Am I prematurely optimizing a system that has no users yet?
This is a question almost everyone who builds products or writes code asks themselves, especially when they're creating something for the first time. So don't worry, asking this question shows you're thinking seriously, which is a good thing.
Let's think about this from a different perspective, and not get too "technical."
Imagine you're not developing a system, but opening a restaurant.
What is premature optimization like?
It's like you've rented a storefront, haven't even decided on the dishes, haven't set the menu, and don't have a single customer yet, but you're already spending a fortune renovating the kitchen. You think future customers will surely be numerous, so you design a kitchen assembly line that can produce 100 dishes per minute. You believe future customers will have very high demands for taste, so you buy an oven that's the same model used in a Michelin three-star kitchen. You even consider the possibility of opening a chain of restaurants later, so you start designing a central kitchen's distribution system right now.
What's the result? You spend three months making the kitchen magnificent and incredibly efficient. Then you launch your first dish: scrambled eggs with tomatoes. You find that absolutely no one comes to eat it. Or, the customers who do come say, "Your scrambled eggs with tomatoes are too salty, I don't like them."
At this point, does your assembly line that can produce 100 dishes per minute have any meaning? Did your Michelin three-star oven play any role? Absolutely not. All the time, effort, and money you spent on "optimizing the kitchen" were wasted. You should have used those resources to visit the market more, cook a few different dishes, invite neighbors and friends to taste them, and see what people actually like.
Back to your system
- Performance optimization: This is your "efficient assembly line." When no one is using it, there's no difference whether your system can serve 1 person or 100,000 people. The optimization you did for those "non-existent" 99,999 people is a wasted effort.
- Architectural optimization: This is your "central kitchen system." When your small restaurant business hasn't even taken shape yet, is it a bit too early to plan the architecture for a chain? Getting the current restaurant right and satisfying the first customer is more important than anything else.

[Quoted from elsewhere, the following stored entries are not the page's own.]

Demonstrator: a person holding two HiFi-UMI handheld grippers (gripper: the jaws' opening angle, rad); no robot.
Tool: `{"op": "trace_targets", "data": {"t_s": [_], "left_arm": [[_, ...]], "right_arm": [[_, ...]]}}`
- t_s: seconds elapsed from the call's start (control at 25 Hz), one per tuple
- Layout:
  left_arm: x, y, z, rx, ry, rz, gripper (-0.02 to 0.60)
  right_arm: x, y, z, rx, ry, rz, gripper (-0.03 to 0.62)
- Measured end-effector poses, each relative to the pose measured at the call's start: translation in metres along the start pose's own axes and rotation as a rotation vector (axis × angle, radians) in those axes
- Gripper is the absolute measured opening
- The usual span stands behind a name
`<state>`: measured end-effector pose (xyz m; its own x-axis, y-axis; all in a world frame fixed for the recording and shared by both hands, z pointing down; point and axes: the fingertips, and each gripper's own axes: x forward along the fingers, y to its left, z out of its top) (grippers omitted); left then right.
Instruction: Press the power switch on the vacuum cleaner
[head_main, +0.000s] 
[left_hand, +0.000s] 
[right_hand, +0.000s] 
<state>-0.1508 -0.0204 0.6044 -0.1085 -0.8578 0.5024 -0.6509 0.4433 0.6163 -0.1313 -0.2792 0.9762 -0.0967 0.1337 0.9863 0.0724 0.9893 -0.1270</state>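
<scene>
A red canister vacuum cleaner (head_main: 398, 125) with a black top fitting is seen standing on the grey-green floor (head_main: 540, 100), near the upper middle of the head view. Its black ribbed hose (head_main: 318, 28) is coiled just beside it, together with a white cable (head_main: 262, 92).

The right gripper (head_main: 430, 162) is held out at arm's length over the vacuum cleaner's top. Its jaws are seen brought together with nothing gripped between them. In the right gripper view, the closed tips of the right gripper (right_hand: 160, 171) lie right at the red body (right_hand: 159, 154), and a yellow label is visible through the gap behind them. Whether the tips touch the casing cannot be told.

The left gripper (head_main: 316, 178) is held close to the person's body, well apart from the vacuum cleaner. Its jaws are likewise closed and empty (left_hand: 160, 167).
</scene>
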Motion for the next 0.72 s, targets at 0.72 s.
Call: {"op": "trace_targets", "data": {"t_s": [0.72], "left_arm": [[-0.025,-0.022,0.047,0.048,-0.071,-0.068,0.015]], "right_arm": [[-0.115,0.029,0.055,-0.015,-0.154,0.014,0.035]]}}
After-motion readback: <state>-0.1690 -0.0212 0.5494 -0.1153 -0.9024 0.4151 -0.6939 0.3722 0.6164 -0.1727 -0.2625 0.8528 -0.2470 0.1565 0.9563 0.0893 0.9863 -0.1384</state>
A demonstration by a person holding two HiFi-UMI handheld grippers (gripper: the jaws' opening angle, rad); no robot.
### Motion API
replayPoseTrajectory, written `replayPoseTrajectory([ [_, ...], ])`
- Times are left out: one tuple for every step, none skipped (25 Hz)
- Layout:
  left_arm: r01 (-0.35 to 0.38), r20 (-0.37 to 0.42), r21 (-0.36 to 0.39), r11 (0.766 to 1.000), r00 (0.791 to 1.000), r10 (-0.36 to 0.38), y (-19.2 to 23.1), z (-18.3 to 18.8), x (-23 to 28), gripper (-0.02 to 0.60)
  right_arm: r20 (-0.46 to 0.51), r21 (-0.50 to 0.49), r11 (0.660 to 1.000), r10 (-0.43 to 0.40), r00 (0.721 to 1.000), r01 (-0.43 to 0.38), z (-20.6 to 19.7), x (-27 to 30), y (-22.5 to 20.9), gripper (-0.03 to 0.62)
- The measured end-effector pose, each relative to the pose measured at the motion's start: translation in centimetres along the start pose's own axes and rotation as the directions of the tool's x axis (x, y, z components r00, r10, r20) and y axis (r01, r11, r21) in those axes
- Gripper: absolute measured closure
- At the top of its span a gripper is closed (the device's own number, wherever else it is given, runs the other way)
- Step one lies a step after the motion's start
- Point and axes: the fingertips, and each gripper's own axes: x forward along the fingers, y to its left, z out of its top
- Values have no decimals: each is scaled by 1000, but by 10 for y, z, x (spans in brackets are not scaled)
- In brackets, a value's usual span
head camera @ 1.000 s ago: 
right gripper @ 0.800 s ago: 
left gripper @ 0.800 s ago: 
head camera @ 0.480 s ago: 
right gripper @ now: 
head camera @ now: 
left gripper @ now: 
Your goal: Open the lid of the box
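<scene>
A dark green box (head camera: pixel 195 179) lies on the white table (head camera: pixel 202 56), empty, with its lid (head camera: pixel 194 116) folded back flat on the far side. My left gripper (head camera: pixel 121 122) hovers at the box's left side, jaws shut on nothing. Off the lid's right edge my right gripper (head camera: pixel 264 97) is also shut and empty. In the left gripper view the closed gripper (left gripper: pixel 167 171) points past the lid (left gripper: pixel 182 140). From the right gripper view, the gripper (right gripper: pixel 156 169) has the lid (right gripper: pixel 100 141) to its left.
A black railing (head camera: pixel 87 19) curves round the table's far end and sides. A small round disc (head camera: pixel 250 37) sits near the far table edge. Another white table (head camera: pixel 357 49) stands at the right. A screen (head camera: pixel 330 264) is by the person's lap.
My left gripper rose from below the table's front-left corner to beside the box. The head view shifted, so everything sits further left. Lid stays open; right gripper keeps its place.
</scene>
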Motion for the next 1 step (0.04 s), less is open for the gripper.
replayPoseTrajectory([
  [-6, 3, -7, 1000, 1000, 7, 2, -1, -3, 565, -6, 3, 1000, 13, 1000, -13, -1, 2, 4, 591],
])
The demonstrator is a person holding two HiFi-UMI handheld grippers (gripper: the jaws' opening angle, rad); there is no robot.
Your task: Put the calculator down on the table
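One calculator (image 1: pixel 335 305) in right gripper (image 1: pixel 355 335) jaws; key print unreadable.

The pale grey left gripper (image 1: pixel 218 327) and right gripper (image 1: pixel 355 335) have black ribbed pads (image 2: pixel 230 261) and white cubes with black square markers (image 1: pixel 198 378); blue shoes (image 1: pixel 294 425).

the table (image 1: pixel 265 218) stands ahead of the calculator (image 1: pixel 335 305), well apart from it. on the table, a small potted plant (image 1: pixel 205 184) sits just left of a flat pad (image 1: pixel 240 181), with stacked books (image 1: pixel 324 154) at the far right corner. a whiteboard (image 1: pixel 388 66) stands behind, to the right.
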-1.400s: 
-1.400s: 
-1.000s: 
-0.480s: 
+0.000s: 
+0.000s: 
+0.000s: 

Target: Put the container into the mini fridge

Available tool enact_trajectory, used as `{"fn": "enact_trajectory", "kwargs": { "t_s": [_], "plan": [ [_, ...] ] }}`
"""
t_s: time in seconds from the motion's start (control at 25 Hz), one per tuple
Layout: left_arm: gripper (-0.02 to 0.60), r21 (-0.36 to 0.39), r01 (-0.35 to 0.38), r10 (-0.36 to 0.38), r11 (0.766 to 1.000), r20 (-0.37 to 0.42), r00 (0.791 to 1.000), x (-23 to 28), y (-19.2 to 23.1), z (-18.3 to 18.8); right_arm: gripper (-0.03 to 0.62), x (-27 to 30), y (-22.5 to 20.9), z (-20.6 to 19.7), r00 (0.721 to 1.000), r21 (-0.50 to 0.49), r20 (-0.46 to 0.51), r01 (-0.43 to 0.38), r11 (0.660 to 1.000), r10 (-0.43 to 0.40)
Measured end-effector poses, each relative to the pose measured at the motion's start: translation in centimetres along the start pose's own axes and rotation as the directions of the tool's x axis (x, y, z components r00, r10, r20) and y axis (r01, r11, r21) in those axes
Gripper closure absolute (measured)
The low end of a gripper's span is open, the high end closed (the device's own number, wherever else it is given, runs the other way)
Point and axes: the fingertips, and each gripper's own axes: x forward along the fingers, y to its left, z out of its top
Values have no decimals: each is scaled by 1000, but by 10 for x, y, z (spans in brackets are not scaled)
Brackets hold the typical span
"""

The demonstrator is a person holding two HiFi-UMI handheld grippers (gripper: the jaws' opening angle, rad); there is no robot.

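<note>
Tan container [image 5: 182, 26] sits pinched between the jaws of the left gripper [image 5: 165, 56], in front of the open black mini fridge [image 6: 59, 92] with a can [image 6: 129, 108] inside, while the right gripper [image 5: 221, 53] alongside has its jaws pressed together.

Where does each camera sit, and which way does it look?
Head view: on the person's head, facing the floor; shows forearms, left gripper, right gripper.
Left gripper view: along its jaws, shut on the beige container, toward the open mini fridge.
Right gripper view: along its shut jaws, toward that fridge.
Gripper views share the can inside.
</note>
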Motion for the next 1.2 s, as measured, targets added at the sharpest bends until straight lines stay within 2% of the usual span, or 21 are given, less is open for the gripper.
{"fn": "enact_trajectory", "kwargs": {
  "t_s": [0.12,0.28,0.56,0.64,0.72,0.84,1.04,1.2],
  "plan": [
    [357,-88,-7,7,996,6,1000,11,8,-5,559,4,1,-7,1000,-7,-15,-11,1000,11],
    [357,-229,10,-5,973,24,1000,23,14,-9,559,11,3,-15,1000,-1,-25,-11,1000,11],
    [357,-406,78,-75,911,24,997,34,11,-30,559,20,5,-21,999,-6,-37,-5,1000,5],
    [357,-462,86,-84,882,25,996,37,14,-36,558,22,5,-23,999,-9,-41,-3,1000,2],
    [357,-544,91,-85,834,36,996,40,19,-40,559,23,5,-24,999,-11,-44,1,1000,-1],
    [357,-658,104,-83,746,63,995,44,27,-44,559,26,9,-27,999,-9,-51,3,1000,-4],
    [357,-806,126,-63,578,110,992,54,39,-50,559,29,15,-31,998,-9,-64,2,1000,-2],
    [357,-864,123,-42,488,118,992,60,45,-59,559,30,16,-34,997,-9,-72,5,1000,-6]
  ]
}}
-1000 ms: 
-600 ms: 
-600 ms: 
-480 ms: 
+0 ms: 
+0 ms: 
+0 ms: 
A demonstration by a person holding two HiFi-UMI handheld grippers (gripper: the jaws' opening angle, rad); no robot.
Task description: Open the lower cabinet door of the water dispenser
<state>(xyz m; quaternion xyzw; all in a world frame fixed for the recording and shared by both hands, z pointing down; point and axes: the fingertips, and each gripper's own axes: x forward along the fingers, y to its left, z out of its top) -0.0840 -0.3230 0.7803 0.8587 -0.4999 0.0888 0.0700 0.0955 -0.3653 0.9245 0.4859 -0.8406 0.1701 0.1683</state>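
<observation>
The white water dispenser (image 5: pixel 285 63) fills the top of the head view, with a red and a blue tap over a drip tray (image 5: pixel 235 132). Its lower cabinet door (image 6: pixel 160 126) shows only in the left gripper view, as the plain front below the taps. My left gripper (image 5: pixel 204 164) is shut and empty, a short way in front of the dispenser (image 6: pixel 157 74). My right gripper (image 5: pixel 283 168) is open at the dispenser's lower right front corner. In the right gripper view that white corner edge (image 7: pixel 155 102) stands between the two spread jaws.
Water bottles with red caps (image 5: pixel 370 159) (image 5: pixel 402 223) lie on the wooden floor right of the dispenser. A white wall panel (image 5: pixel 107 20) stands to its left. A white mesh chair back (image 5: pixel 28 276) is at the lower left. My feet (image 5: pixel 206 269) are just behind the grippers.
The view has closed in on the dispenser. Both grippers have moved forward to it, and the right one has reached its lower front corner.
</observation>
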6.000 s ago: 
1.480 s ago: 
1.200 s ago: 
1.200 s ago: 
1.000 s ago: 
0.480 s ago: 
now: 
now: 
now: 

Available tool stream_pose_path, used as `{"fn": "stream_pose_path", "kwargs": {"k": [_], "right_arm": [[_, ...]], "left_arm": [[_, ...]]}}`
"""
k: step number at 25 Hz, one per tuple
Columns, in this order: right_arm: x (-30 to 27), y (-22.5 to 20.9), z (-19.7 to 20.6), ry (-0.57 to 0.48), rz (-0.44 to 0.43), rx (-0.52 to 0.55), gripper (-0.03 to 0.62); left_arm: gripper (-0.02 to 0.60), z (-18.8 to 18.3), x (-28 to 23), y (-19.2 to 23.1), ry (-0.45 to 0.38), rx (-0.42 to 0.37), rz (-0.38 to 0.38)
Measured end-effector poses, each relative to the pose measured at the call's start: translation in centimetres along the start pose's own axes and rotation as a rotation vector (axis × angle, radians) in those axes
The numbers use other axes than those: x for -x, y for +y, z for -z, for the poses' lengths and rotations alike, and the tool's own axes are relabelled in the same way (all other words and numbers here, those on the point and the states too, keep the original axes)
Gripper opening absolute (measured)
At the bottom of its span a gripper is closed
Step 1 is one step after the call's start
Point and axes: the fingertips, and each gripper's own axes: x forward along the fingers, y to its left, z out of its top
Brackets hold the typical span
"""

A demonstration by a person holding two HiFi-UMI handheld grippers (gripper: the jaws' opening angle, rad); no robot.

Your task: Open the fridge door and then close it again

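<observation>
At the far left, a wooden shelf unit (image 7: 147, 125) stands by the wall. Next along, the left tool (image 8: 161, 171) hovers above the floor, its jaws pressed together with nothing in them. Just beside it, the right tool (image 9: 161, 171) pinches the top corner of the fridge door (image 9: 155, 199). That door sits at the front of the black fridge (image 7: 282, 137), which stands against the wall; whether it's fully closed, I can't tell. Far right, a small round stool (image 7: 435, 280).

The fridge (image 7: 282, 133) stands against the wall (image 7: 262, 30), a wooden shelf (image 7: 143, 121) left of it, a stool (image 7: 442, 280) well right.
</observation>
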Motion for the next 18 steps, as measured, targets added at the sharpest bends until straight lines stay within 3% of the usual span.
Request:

So, when is "optimization" not "premature"?
Let's stick with the restaurant example.
- Basic user experience is not optimization; it's the passing grade. If your kitchen takes half an hour to cook scrambled eggs with tomatoes, customers will definitely turn around and leave. This isn't "slow"; it's "fundamentally unusable." Applied to your system, if a user clicks a button and it spins for ages, so slow that they think it's crashed, then this isn't a performance issue; it's a bug, a product failure, and it must be fixed. You need to ensure the first user can use it smoothly.
- Security is not optimization; it's the baseline. You can't say, "I'll lock the restaurant and pay attention to kitchen hygiene once I have more customers." Security issues must be considered from day one.
So, what's the conclusion?
When you have no users, your sole goal is to validate your idea. Your system is merely a tool to figure out, "Does anyone actually need what I'm building?"
You should put 99% of your energy into features that help you find your first user and make their experience enjoyable. Is the code a bit messy? Is the architecture not "high-end" enough? As long as the functionality is stable and the experience is smooth, none of that matters. When you genuinely have 100 or 1,000 users, and they complain, "It's too slow here," or "That feature keeps freezing," that's when you go back and optimize. You'll find yourself highly motivated and with a clear goal, because you'll know exactly whose problem you're solving.
Remember this: Don't obsess over building a perfect kitchen before anyone is paying for your food. First, make a few edible dishes, put them out there, and see if anyone is willing to take a bite – that's what you should be doing right now.